Saturday, 23 December 2017

Planting Hedges at Uckfield's Sussex Horse Rescue Trust

On Friday the 22nd of December, I helped to create a hedge at the Sussex Horse Rescue Trust in Uckfield.  This was organised by the Sussex Flow Initiative (SFI).  Their web site explains:

SFI works with landowners, local people and others to investigate, promote and create natural features designed to slow and store water in the landscape and to help reduce flood peaks. 

The organiser, Matt, explained that the hedges would also help to link two areas of ancient woodland:

  • The Woodland Trust's Views (Williams) Wood, between Manor Park Estate and Buxted Park.
  • Hempstead Wood, the opposite side of the railway line to the Horse Rescue.
The hedges will provide a Wildlife Corridor across the grazing.
This will help provide a "Wildlife Corridor" that enables birds, insects and other creatures to move between the two areas of woodland and other wildlife-friendly areas.  Other wildlife corridors nearby are:

  • The railway, which has plenty of vegetation on the linesides - including trees, primroses and ferns in the cutting near the new hedges
  • The river Uck
  • Hempstead Lane, whose shaggy hedges provide great habitats and at the feet of which I have found glow worms.
The information provided by the Horse Rescue people explains:

Hedging provides food in the form of berries and foliage for birds, small mammals and insects, and offers wind protection, which cuts down wind speed across the land, and helps prevent erosion. Hedgerows support invertebrates that control pests and pollinate crops. They also store carbon, help produce oxygen and capture harmful particulates.

"My" bit of hedge.
I planted a total of about 40 hedge plants covering 8 metres and comprising:

  • hawthorn
  • dogwood
  • hazel
  • wild rose.

We were using a "Slot Planting" method in which we used the shovel to prise open a slot. Then we inserted the bare roots, taking care to ensure that the roots are sitting naturally - not curling up, and then pushed the soil back. We added bamboo canes and plastic deer guards. The latter are a necessary precaution as a herd of Fallow Deer frequent the area. I saw deer slots on the way up and they have visited our garden on the nearby Manor Park estate.

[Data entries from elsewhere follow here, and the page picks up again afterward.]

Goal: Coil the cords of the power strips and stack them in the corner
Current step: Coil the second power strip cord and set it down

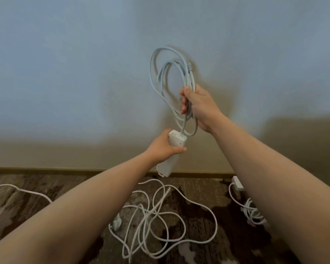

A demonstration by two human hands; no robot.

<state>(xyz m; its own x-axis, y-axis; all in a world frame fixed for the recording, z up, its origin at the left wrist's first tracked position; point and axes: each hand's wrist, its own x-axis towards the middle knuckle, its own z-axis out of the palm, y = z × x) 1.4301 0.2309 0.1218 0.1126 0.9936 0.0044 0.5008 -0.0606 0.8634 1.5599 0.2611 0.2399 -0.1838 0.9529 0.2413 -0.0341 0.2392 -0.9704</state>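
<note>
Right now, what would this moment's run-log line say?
left hand: grips power strip | right hand: holds coiled cord | floor: loose cord uncoiled, another strip by wall | stacking: not yet

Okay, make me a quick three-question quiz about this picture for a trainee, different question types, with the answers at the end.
1. True or false: the left hand holds the power strip.
2. What does the right hand grip? A) a plug B) the coiled cord C) nothing
3. Fill in: the tangled cord lies on the ____.

Key: 1 true; 2 B; 3 carpet.
</note>
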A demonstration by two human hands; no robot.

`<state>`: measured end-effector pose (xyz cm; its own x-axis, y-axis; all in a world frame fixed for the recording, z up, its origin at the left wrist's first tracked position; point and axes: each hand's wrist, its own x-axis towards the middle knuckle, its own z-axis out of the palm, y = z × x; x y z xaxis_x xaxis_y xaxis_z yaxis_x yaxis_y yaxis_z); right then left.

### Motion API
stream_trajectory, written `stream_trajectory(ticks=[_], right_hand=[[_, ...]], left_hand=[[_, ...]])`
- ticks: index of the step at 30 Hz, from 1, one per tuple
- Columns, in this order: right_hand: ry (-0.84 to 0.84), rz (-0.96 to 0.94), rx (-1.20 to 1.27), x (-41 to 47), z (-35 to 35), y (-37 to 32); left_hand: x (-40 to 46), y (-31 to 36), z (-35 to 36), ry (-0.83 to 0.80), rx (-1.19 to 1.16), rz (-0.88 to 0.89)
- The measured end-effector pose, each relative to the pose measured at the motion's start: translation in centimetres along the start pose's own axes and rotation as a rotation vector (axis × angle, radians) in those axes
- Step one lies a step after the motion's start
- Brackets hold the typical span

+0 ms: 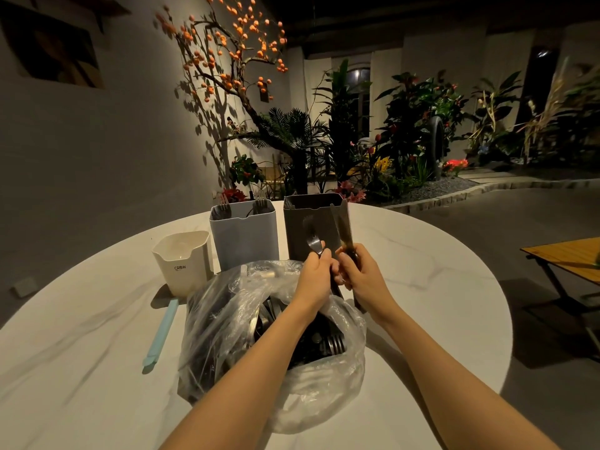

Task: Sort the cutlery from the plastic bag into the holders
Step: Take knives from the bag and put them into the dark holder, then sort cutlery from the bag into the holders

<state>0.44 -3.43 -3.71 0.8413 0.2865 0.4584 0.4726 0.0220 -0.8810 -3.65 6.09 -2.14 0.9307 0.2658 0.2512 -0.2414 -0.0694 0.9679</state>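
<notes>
We are gripping a dark metal fork [314,245] in our left hand [314,277] and a dark table knife [342,227] in our right hand [360,271], fingers curled round both handles above the clear plastic bag [227,319], probably next dropping each into the pale blue holder [243,235] and dark grey holder [302,228].

Head view: single wide-angle camera at the person's head, facing forward and down over the round white tabletop [422,287]. Near: forearms reach in from the bottom edge. Far: wall and indoor plants [406,131] beyond the tabletop.
</notes>
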Motion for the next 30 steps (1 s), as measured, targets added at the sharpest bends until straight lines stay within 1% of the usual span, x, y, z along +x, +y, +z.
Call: stream_trajectory(ticks=[2,7,13,18,22,25,27,30], right_hand=[[-0.016,-0.011,0.015,0.1,0.2,-0.1],[-0.04,-0.012,0.045,0.9,1.1,-1.1],[-0.026,0.032,-0.01,3.3,1.4,-2.8],[-0.069,0.045,-0.014,5.6,2.3,-4.9],[-0.124,0.042,0.029,7.1,3.2,-6.7],[-0.126,0.032,0.015,8.4,4.0,-7.9],[-0.126,0.032,-0.026,9.3,4.3,-8.3],[-0.17,0.02,-0.033,10.3,4.5,-8.9]], left_hand=[[0.2,0.0,0.0,0.012,0.002,-0.006],[0.8,0.8,0.3,0.107,-0.063,-0.049],[2.6,3.5,-0.8,0.167,-0.046,0.012],[4.2,6.1,-2.4,0.164,-0.047,-0.033],[5.1,7.9,-3.7,0.147,-0.067,-0.066],[5.6,8.9,-4.7,0.158,-0.086,-0.063],[5.9,9.5,-5.3,0.166,-0.048,-0.041],[6.5,10.1,-6.1,0.197,0.025,-0.022]])
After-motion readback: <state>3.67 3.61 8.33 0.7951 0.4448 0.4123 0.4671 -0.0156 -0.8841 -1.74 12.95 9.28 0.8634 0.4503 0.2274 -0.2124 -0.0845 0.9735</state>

Donkeys with the Buxted Park Hotel beyond.
The resident donkeys seemed curious about the comings and goings. When I walked past their field on the way home, they came to see me. The info from the Horse Rescue people explained:

Planting hedgerows directly benefits the horses too - a mixed native hedge can provide a good source of forage for horses, offering variety in their diet. Throughout the summer months, trees and hedges provide a welcome respite from the sun, offering shade and relief from flies, whilst during the winters months, hedging provides invaluable shelter for horses to protect themselves from wind and rain.

Hedges a good in bad weather too. I remember one time, when travelling home by train in lashing rain, horses and ponies were sheltering nose-first in the hedge.

So there are several good reasons for adding a hedge to the grazing fields - and planting this one was a very enjoyable experience.